## Activity
Report every line in the listing that contains the string "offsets".

## Data section
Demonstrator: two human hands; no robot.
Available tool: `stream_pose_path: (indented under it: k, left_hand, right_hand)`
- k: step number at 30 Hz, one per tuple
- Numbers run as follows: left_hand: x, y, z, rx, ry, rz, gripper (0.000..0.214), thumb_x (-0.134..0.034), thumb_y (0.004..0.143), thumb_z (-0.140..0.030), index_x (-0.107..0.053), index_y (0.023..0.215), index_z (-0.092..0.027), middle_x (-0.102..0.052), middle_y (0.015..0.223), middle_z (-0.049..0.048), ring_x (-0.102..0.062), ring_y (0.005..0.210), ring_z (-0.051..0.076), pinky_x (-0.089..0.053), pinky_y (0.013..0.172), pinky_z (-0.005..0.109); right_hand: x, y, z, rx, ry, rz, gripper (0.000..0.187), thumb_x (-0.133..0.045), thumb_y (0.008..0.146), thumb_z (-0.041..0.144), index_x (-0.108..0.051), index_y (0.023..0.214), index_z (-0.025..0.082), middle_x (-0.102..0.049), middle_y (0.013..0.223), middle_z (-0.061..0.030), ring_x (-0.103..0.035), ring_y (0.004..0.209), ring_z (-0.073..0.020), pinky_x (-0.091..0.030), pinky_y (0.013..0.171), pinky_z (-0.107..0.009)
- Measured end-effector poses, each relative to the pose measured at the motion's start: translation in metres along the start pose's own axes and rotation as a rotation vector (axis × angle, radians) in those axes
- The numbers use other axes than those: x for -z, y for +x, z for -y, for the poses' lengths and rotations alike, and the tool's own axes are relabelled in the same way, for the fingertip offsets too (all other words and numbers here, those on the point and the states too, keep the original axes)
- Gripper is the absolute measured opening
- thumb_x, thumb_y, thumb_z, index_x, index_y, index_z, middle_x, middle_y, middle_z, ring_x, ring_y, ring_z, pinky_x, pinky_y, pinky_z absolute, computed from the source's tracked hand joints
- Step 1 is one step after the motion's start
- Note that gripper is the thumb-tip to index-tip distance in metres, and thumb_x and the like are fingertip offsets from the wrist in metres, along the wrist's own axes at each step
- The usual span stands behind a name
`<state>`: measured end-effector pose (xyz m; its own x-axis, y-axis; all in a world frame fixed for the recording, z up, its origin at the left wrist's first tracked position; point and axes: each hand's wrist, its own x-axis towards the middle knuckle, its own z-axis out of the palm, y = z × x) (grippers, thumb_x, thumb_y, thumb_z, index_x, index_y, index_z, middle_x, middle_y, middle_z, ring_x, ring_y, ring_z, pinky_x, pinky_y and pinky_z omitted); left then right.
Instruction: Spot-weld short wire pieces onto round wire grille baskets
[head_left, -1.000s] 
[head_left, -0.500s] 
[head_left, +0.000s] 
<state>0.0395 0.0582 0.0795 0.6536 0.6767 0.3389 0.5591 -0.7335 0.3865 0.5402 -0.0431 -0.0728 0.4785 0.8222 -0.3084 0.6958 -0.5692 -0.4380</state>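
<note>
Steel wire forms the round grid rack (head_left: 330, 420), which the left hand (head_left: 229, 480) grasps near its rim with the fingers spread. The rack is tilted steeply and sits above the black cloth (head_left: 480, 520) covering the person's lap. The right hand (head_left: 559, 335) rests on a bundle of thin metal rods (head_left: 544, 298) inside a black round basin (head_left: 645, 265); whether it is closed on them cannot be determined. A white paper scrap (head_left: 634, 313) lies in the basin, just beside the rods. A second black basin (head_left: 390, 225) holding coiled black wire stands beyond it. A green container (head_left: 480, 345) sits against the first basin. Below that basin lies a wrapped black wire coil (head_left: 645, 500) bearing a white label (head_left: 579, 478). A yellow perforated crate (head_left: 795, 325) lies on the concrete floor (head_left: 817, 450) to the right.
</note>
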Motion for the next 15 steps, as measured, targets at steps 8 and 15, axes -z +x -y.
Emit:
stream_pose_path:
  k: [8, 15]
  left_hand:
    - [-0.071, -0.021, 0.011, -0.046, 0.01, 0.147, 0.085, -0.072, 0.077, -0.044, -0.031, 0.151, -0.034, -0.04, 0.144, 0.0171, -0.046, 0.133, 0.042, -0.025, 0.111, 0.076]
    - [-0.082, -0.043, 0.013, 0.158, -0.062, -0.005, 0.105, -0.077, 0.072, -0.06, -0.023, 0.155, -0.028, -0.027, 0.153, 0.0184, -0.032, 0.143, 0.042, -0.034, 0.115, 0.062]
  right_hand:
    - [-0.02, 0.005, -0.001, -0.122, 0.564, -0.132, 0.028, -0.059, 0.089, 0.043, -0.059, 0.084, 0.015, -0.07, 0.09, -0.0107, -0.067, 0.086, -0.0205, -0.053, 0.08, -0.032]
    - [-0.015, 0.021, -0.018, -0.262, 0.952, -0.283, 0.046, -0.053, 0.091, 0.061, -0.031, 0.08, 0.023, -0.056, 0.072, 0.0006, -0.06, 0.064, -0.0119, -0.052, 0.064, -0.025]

## Solution for this problem
- The numbers use other axes than those: x for -z, y for +x, z for -y, for the poses' lengths and rotations alike, and the tool's own axes are relabelled in the same way, for the fingertip offsets too (all other words and numbers here, those on the point and the states too, keep the original axes)
- Note that gripper is the thumb-tip to index-tip distance in metres, and thumb_x and the like are fingertip offsets from the wrist in metres, along the wrist's own axes at each step

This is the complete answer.